Seguiam-se as 343 assinaturas, entre as quais as das actrizes Jeanne Moreau e Catherine Deneuve, de intelectuais como Françoise Sagan e Annie Leclerc, de jornalistas conhecidas, de muitas feministas, a começar por Antoinette Fouque, da advogada Gisèle Halimi ou ainda da deputada socialista Yvette Roudy. Nem todas tinham feito um aborto, mas todas se acusam do que era então um crime, para quebrarem o tabu de uma injustiça social.
Este texto, que mudou profundamente a sociedade francesa, ficou conhecido com o nome - cheio de orgulho - de "Manifesto das 343 Vadias", depois de um caricaturista ter pervertido o escândalo moral em gargalhada geral a favor das mulheres, ao perguntar, num desenho: "Quem engravidou as 343 vadias?"

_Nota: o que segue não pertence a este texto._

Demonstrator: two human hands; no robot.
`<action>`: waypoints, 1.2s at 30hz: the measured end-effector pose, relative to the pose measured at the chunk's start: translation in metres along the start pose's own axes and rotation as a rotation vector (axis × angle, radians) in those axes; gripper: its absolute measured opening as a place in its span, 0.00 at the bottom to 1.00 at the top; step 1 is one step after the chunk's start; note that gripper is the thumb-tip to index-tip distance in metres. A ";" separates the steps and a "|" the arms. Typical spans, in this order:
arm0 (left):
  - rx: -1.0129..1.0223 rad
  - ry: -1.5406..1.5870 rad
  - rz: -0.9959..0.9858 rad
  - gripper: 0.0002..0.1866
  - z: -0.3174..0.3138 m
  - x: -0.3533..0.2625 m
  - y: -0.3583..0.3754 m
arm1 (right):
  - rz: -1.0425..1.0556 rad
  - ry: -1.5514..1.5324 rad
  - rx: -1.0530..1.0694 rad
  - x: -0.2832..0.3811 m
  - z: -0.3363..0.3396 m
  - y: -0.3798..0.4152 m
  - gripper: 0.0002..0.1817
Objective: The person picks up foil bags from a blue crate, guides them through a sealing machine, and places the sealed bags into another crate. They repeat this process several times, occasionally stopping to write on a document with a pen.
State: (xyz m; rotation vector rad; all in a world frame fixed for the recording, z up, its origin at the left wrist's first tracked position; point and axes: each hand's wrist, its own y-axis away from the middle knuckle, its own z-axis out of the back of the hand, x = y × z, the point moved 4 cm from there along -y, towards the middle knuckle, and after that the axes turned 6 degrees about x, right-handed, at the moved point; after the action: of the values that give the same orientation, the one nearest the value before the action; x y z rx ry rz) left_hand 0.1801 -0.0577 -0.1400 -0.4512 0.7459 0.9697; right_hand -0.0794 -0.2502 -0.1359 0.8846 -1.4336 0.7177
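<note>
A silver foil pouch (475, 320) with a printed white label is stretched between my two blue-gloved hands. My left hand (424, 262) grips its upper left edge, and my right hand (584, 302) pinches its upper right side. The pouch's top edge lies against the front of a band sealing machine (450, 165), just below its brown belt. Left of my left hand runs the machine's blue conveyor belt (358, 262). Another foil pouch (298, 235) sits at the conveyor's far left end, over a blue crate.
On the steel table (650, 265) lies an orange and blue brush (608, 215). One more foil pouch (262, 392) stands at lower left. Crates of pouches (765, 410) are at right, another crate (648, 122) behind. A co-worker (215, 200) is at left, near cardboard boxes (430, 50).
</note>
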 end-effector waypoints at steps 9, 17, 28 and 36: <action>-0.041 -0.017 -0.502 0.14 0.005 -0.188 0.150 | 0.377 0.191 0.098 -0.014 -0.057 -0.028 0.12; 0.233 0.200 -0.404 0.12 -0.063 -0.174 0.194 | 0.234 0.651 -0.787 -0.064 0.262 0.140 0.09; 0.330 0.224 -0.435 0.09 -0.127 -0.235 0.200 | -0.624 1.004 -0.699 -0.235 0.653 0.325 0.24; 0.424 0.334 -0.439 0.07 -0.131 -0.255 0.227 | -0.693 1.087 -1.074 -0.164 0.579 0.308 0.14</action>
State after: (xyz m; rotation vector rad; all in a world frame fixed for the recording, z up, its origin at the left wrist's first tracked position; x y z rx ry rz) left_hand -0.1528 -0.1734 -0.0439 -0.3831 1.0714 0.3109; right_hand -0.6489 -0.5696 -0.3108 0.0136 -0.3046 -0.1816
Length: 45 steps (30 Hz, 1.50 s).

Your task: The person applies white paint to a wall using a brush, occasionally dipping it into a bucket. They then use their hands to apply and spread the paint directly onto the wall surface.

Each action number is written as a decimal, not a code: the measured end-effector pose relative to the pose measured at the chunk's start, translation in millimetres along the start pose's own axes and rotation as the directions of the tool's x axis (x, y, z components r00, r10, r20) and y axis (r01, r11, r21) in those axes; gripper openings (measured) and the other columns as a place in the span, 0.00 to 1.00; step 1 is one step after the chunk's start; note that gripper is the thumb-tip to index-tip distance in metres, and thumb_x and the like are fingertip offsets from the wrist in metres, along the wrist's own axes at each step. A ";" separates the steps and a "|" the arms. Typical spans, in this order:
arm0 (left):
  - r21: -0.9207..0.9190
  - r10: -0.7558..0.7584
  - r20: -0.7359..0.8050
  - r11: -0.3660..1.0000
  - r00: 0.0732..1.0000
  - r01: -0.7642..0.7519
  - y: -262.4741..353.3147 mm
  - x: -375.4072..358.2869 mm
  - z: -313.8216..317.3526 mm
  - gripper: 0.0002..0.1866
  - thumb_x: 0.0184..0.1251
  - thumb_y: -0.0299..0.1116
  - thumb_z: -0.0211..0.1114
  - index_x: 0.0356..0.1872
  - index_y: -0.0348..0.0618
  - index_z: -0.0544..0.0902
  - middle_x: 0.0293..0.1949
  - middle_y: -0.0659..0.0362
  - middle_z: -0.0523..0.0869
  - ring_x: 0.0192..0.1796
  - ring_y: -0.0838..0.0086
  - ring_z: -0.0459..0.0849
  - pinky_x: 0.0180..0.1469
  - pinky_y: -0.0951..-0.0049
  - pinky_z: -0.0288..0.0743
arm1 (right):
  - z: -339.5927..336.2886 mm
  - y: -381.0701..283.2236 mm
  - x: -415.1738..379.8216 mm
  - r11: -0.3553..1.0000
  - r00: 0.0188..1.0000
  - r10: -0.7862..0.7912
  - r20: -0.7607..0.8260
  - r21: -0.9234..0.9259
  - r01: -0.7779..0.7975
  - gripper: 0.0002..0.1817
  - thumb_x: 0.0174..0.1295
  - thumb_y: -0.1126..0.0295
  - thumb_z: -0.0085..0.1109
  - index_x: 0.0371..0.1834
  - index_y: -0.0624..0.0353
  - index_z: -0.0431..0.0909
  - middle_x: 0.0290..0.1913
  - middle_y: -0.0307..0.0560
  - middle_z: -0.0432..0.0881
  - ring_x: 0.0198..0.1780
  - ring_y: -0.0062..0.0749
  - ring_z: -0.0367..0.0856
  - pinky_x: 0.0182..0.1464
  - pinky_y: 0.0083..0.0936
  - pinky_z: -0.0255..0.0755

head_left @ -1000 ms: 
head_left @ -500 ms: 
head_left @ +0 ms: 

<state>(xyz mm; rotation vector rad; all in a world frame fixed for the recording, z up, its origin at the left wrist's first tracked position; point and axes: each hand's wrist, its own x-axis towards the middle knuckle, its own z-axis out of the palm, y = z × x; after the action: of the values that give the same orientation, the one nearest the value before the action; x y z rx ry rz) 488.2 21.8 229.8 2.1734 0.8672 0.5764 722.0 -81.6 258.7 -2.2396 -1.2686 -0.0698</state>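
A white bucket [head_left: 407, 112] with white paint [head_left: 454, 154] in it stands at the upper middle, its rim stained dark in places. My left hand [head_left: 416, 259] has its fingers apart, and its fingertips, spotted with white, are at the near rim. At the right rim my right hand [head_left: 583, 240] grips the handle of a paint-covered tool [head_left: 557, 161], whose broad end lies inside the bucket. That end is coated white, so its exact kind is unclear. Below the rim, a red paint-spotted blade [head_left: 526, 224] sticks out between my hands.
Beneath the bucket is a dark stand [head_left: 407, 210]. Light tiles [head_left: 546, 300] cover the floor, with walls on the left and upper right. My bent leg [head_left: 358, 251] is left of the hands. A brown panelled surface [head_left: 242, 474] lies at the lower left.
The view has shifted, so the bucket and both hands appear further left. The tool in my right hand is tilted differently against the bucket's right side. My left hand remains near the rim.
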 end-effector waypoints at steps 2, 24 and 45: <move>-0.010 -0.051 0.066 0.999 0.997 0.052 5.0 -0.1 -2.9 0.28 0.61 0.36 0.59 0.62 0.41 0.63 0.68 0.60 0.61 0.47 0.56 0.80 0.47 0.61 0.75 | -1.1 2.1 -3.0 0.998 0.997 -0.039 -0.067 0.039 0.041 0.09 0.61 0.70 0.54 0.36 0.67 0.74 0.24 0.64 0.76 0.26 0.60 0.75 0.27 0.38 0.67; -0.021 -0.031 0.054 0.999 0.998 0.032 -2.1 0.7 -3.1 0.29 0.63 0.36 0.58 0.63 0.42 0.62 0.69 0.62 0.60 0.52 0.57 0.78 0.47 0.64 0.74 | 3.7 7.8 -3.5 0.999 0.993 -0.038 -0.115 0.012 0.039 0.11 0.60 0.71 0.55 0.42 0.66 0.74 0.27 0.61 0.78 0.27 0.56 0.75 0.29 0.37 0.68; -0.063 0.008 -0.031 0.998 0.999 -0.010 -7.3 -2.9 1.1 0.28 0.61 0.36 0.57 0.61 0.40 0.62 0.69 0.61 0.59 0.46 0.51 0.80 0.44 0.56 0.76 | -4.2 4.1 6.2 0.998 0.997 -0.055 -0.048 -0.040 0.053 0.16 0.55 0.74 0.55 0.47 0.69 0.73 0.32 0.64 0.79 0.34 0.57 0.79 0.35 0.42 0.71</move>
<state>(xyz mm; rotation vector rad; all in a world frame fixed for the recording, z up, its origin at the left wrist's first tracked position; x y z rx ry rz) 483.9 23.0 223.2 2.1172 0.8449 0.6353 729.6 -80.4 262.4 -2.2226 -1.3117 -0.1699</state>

Iniciado pelo Movimento de Libertação das Mulheres e apadrinhado por um homem, o jornalista Jean Moreau, que defendeu a sua publicação junto da direcção do Nouvel Observateur, o "Manifesto" desmascarou a hipocrisia de uma época em que quem tinha dinheiro abortava sem problemas e sem correr perigo, enquanto as mulheres mais modestas arriscavam a prisão e a morte. Nenhuma das subscritoras foi perseguida pela justiça.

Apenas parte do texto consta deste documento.